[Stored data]
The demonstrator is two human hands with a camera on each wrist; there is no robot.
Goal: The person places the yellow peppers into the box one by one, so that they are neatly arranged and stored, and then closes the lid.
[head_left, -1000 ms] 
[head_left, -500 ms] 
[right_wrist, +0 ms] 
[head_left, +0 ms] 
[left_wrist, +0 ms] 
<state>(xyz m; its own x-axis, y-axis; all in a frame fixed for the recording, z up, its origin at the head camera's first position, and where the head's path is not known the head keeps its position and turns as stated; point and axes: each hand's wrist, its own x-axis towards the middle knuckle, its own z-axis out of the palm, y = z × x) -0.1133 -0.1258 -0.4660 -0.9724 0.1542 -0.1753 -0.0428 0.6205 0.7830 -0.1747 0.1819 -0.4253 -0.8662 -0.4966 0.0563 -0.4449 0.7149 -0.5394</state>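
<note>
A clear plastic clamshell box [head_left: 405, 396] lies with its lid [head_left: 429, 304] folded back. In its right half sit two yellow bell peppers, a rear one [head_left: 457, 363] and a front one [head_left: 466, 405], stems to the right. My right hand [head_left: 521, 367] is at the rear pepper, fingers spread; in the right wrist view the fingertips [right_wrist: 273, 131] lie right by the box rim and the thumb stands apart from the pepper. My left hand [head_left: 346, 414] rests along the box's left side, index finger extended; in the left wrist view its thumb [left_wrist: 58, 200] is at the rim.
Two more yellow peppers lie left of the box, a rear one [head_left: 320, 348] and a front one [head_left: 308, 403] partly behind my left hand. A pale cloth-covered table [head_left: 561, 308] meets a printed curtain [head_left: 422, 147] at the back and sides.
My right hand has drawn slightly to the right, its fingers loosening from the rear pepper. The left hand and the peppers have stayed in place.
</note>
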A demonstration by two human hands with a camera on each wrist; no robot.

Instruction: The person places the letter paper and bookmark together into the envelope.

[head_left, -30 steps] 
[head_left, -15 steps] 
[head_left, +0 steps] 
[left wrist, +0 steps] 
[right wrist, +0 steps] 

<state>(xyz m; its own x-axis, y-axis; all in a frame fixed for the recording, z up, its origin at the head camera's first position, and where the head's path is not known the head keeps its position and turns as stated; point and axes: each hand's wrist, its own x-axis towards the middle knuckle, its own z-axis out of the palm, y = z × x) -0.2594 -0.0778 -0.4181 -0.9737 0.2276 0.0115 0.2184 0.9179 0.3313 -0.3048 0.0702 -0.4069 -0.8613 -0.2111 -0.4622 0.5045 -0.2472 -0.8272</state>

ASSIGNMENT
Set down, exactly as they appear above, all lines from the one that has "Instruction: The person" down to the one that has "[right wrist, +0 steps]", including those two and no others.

OUTPUT OF THE EXERCISE
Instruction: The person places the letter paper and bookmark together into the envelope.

[head_left, -30 steps] 
[head_left, -15 steps] 
[head_left, +0 steps] 
[left wrist, +0 steps] 
[right wrist, +0 steps] 

There is nothing else to add to the answer.